* [WHAT THE TASK REQUIRES] The task calls for every line of the data to be retyped exactly.

—————

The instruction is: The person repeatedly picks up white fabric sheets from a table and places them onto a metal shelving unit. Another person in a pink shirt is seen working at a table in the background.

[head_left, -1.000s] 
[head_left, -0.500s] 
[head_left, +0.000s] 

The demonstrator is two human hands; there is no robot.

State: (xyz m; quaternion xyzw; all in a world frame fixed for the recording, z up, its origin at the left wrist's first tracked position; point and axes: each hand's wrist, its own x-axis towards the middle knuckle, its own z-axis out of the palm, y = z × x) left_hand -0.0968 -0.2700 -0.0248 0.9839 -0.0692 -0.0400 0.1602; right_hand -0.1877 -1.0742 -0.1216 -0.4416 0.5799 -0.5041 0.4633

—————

* [TASK RESULT]
The instruction is: The person repeatedly picks up white fabric sheets from a table and places them onto a metal shelving unit. Another person in a pink shirt is seen working at a table in the background.

[head_left, -1.000s] 
[head_left, -0.500s] 
[head_left, +0.000s] 

The demonstrator is two human hands; there is no robot.

State: (xyz m; quaternion xyzw; all in a world frame fixed for the recording, z up, its origin at the left wrist's first tracked position; point and axes: each hand's wrist, its own x-axis towards the middle knuckle, its own z-axis out of the palm, y = z × x) left_hand -0.0968 -0.2700 -0.0248 0.9839 -0.0692 -0.0400 0.1602; right_hand -0.1877 -1.0742 -0.1216 -0.4416 0.5799 -0.5041 0.4633

No more work remains in this exercise.